Dynamic Data Fusion: Mining Private Sector Relationships and Public Databases to Enhance and Predict Freight Movement
U.S. Department of Transportation
Federal Highway Administration
Office of Operations
1200 New Jersey Avenue, SE
Washington, DC 20590
Freight Demand Modeling and Data Improvement Implementation Support
Table of Contents
Freight data collection is often fragmented and uncoordinated with plans for long-term maintenance often not well defined. As a result, data standards can vary greatly across freight data sources, making it difficult to integrate available data. Further, while in recent years Federal agencies have been making national freight datasets available to the public, the data are typically not available on the sub-regional scale needed for effective local freight planning.
Located in Albany, New York, the Capital District Transportation Committee (CDTC) is the designated metropolitan planning organization (MPO) for the Albany-Schenectady-Troy, New York metropolitan area. Surrounded by major highway, rail, and maritime routes, this region serves as a transportation crossroads to many industries and is home to several major freight generators. To assist in acquiring data to support its freight planning activities, CDTC assembled a project team and developed a process to effectively collect, integrate, and maintain freight-related data from multiple sources, including innovative, easily obtainable private data and commonly used public databases. The project team identified existing freight data at the national, State, and local levels, and it designed and conducted data collection activities to obtain new freight data for the CDTC region. This process involved a significant coordination effort among freight stakeholders in the region and helped build relationships with these stakeholders.
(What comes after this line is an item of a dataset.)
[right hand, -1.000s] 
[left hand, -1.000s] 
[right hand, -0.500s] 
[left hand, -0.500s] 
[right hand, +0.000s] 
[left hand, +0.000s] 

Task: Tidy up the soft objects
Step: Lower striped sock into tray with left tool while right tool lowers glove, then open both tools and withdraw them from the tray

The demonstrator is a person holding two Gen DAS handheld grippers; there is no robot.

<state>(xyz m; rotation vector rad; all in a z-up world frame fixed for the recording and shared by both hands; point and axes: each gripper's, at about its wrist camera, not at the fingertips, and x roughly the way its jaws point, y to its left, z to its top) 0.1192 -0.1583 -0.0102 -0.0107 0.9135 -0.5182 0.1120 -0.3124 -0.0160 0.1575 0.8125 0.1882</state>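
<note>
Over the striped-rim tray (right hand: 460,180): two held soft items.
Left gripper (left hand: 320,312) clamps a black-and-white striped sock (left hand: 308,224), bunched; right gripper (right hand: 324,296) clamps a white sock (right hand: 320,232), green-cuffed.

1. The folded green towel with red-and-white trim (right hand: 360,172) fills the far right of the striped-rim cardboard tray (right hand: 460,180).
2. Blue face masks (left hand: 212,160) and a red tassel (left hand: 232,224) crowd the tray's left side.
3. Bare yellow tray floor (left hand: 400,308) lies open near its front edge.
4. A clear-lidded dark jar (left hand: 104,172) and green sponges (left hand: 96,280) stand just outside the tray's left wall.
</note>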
A significant outcome of this project for CDTC is the development of a dynamic freight database. This database serves as a central location to house freight-related data for CDTC that the agency can use for future planning activities. A major positive benefit of this project is the availability of processed data that is readily usable for any level of aggregation. In addition to the newly compiled data, outcomes of this project include calibrated models that could be used to estimate the freight flows (trips, generation, and services) at the ZIP code level as well as improved relationships with freight stakeholders in the region that could lead to new data sources and better data sharing.
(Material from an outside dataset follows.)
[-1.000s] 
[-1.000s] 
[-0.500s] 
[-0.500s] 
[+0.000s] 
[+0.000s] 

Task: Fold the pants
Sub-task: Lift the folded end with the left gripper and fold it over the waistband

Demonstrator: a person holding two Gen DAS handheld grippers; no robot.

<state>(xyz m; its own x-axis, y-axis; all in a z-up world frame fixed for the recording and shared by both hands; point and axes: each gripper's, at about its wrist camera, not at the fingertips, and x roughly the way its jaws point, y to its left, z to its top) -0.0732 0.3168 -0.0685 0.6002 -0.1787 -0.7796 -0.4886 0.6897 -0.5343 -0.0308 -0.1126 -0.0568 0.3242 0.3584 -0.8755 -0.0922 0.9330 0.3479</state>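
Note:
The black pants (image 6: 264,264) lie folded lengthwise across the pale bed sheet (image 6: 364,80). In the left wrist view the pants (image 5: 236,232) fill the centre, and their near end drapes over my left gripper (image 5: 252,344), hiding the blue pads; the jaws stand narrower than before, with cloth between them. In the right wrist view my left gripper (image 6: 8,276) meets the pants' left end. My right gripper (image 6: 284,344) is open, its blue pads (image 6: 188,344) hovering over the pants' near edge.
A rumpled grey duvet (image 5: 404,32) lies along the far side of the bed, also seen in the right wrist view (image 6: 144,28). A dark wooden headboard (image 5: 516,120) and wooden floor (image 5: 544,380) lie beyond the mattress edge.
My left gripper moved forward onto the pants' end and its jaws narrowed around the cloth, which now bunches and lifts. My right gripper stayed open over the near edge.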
Integration Into Business Practices
Data made available through this project better positions CDTC to plan for freight. As an example, data compiled during this project supported the development of CDTC's Freight Plan.
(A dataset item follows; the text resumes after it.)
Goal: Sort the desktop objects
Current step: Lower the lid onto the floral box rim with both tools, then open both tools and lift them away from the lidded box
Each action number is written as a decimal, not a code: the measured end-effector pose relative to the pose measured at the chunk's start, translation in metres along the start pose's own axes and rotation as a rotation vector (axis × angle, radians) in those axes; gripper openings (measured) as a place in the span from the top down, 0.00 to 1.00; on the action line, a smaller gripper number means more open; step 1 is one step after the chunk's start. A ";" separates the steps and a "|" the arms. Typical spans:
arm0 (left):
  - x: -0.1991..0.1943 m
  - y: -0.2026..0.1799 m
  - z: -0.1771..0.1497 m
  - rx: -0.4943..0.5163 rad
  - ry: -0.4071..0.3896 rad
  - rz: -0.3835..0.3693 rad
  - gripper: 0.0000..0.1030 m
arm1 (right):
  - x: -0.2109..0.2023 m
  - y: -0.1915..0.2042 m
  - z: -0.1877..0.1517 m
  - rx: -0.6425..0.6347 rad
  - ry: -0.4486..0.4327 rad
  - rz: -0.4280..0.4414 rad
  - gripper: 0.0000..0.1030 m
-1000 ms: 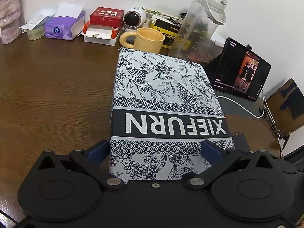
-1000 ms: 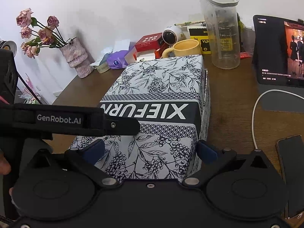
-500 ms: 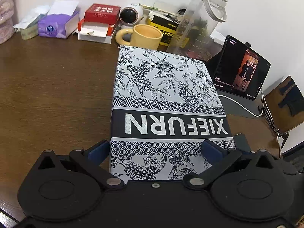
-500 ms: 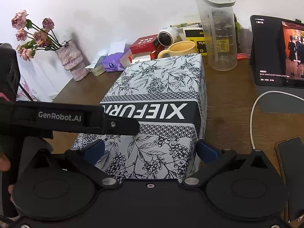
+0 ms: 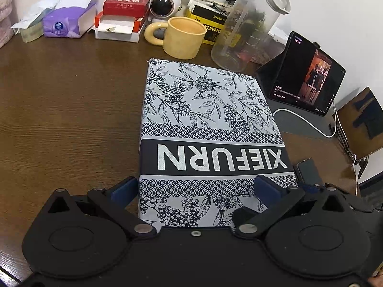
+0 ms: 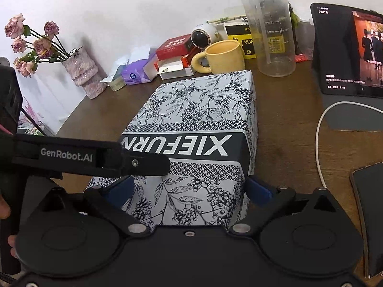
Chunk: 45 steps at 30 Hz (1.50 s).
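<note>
A white box with a dark floral print and the word XIEFURN lies on the brown wooden desk; it also shows in the right wrist view. My left gripper has both blue pads against the box's near end, shut on it. My right gripper grips the same near end from the right side. The left gripper's black body crosses the right wrist view at the left.
Behind the box stand a yellow mug, a clear plastic jug, a red and white box, a purple tissue pack and a small white camera. A tablet with a white cable is at the right, a phone lies near right, a flower vase at the left.
Both grippers have carried the box forward toward the back of the desk; the mug and jug now look nearer. The grip has not changed.
</note>
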State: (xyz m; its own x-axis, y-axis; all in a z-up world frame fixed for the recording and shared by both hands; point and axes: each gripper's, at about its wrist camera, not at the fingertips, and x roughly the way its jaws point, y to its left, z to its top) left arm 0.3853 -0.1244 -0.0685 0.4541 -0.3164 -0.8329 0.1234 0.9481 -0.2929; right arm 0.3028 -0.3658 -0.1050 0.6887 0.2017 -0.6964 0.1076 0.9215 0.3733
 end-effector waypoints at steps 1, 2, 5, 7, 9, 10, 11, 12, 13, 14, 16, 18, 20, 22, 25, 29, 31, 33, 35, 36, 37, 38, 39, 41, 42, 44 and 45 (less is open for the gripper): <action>0.000 0.000 0.001 0.001 0.002 0.001 0.00 | 0.001 -0.001 0.001 0.002 0.002 0.001 0.02; 0.000 -0.001 0.002 0.004 0.003 0.002 0.00 | 0.001 -0.002 0.001 0.004 0.003 0.003 0.02; 0.001 -0.002 0.002 0.008 0.002 0.005 0.00 | 0.003 -0.004 0.002 0.011 0.007 0.008 0.02; 0.004 -0.002 0.001 0.013 0.008 0.009 0.00 | 0.005 -0.005 0.002 0.013 0.013 0.008 0.02; 0.007 -0.002 0.000 0.024 0.016 0.016 0.00 | 0.009 -0.006 0.000 0.011 0.030 0.004 0.02; 0.008 -0.004 0.000 0.037 0.017 0.024 0.00 | 0.011 -0.007 -0.001 0.012 0.039 0.003 0.02; 0.009 -0.005 -0.001 0.045 0.015 0.031 0.00 | 0.013 -0.008 -0.003 0.017 0.047 0.003 0.02; 0.010 -0.005 -0.002 0.043 0.012 0.034 0.00 | 0.014 -0.010 -0.004 0.026 0.044 0.007 0.02; 0.010 -0.004 -0.002 0.040 0.010 0.033 0.00 | 0.015 -0.011 -0.006 0.034 0.041 0.011 0.02; 0.010 -0.004 -0.002 0.039 0.007 0.030 0.00 | 0.016 -0.013 -0.007 0.040 0.039 0.016 0.01; 0.010 -0.002 -0.004 0.041 -0.008 0.023 0.00 | 0.017 -0.018 -0.008 0.070 0.042 0.040 0.01; 0.009 -0.001 -0.007 0.043 -0.025 0.014 0.00 | 0.019 -0.023 -0.010 0.110 0.048 0.064 0.01; 0.009 -0.001 -0.007 0.041 -0.028 0.012 0.00 | 0.019 -0.025 -0.011 0.125 0.045 0.071 0.01; 0.009 -0.001 -0.006 0.037 -0.028 0.012 0.00 | 0.018 -0.025 -0.012 0.126 0.040 0.069 0.01; 0.009 -0.001 -0.006 0.030 -0.028 0.009 0.00 | 0.018 -0.024 -0.012 0.127 0.041 0.069 0.00; 0.007 0.004 -0.006 0.002 -0.040 -0.009 0.00 | 0.016 -0.018 -0.008 0.090 0.046 0.046 0.00; 0.002 0.008 -0.007 -0.015 -0.056 -0.034 0.00 | 0.011 -0.015 -0.008 0.072 0.032 0.034 0.00; -0.010 0.011 -0.008 -0.032 -0.096 -0.050 0.00 | 0.001 -0.013 -0.008 0.063 -0.003 0.036 0.00; -0.023 0.012 -0.010 -0.045 -0.146 -0.054 0.00 | -0.010 -0.009 -0.008 0.050 -0.028 0.031 0.00; -0.030 0.012 -0.011 -0.046 -0.168 -0.056 0.00 | -0.016 -0.005 -0.008 0.036 -0.043 0.028 0.00; -0.036 0.011 -0.012 -0.045 -0.185 -0.059 0.00 | -0.022 0.000 -0.009 0.019 -0.054 0.025 0.00; -0.043 0.011 -0.014 -0.044 -0.202 -0.062 0.00 | -0.028 0.005 -0.009 0.003 -0.065 0.022 0.00; -0.050 0.010 -0.016 -0.043 -0.217 -0.064 0.00 | -0.034 0.010 -0.010 -0.013 -0.076 0.019 0.00; -0.062 0.009 -0.022 -0.040 -0.240 -0.065 0.00 | -0.048 0.020 -0.014 -0.046 -0.100 0.014 0.00; -0.069 0.009 -0.026 -0.037 -0.251 -0.061 0.00 | -0.055 0.025 -0.016 -0.062 -0.112 0.011 0.00; -0.082 0.008 -0.037 -0.029 -0.276 -0.050 0.00 | -0.070 0.036 -0.023 -0.089 -0.134 0.008 0.00; -0.089 0.008 -0.043 -0.026 -0.287 -0.046 0.00 | -0.077 0.040 -0.027 -0.101 -0.140 0.006 0.00</action>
State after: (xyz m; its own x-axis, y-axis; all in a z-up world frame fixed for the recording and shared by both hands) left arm 0.3076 -0.0902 -0.0166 0.6803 -0.3341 -0.6523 0.1285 0.9306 -0.3427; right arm 0.2351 -0.3354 -0.0527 0.7831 0.1654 -0.5995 0.0358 0.9504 0.3089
Standards, formats, and processes for collecting, storing, using, and updating freight data typically vary across transportation agencies. These processes are often fragmented and uncoordinated with longterm plans for maintaining the data not well defined. As a result, different freight datasets often have different spatial and temporal resolutions as well as different standards making it difficult to establish relational connections between them. To this end, there has been a recent emphasis on standardizing and developing freight data from the Federal level. The United States Department of Transportation (USDOT) provides several national-level freight datasets. However, these are typically at a large geographic scale and do not do not disaggregate the data down to the sub-regional scale needed for effective local freight planning.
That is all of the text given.